Update on “gender identity” litigation in GG v. Gloucester School District

There have been a few developments in the lawsuit filed by Gavin Grimm, a female who recently graduated from high school and who “identifies as a boy.” Grimm filed a lawsuit in July 2015 to force her school district to allow students to choose whether to use the girls’ bathroom or the boys’ bathroom based on the student’s self-declared “gender identity.” WoLF has filed three amicus briefs in Grimm’s case, including two before the U.S. Supreme Court and one before the 4th Circuit Court of Appeals, setting out the radical feminist analysis of sex and gender and defending the rights of women and girls to preserve sex-segregated spaces under Title IX. (See here, here, and here.)

After we filed our briefs in the Supreme Court, the Trump administration issued a policy letter  withdrawing the Obama administration’s policy that was highly favorable to Grimm’s case. Whereas the Obama policy declared that “sex” under Title IX can be superseded by a person’s self-declared “gender identity” — allowing any boy or man in a school or university setting to access spaces, programs, and funding designated for women and girls — Trump’s policy restores the plain meaning of “sex” under Title IX. After the Obama policy was retracted, the Supreme Court sent the case back to the 4th Circuit to reassess Grimm’s arguments.

But Grimm has now graduated, and that raises questions about whether Grimm still has a case to press.

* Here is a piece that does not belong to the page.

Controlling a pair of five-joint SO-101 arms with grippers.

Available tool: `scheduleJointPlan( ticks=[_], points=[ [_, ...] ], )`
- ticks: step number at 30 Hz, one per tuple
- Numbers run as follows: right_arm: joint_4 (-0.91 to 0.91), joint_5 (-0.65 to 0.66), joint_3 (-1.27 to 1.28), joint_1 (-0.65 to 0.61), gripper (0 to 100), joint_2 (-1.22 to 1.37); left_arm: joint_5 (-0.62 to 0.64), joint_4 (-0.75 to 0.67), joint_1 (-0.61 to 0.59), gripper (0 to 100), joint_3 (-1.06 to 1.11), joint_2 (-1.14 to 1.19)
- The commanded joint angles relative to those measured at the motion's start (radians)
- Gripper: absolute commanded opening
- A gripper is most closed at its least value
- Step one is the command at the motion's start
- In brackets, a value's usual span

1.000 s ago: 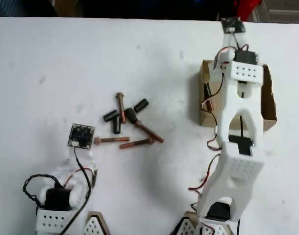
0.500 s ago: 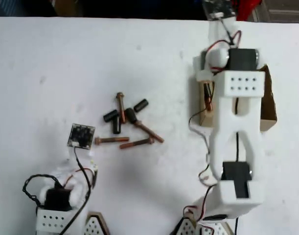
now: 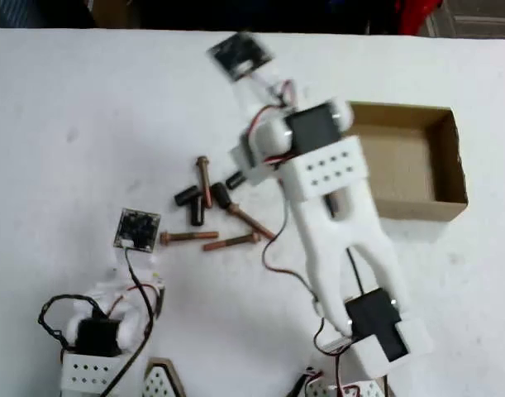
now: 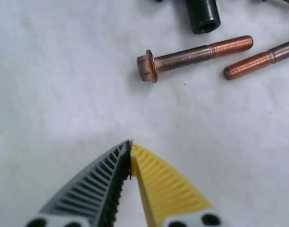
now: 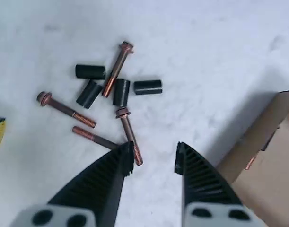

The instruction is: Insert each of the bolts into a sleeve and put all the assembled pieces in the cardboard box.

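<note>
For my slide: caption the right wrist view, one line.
Open right gripper above four loose bolts and four sleeves, box alongside.

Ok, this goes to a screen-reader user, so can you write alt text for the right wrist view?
The right gripper, jaws open and empty, hangs above a white table where four copper bolts and four black sleeves lie loose in a cluster. A corner of the cardboard box sits beside the gripper.
</note>
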Motion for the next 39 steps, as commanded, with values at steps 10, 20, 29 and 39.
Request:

In light of these new questions, the Fourth Circuit sent the matter back to the District Court on August 2, to give Grimm and the school district a chance to provide more evidence and arguments about whether Grimm still has a viable case.

On Friday, August 11, Grimm filed an amended complaint, dropping her request for a preliminary injunction but continuing to push for 1) a legal declaration of her rights under Title IX and the 14th Amendment of the Constitution, 2) monetary damages against the school as well as reimbursement of her legal fees, and 3) a permanent injunction that would compel the school to allow Grimm and any other alumni of the school to allow cross-sex access to bathrooms based on self-declared “gender identity.” Grimm will have to prove not only that she has a continuing connection to the high school but also that the school board’s policy on bathrooms even applies to alumni — both claims the school district disputes.

Given that this case is a big priority for the ACLU and other NGOs pushing “gender identity” ideology, there’s a good chance the case will go up on appeal once more. WoLF will continue to watch this case closely and evaluate our future options for presenting keeping the radical feminist perspective in the legal debate.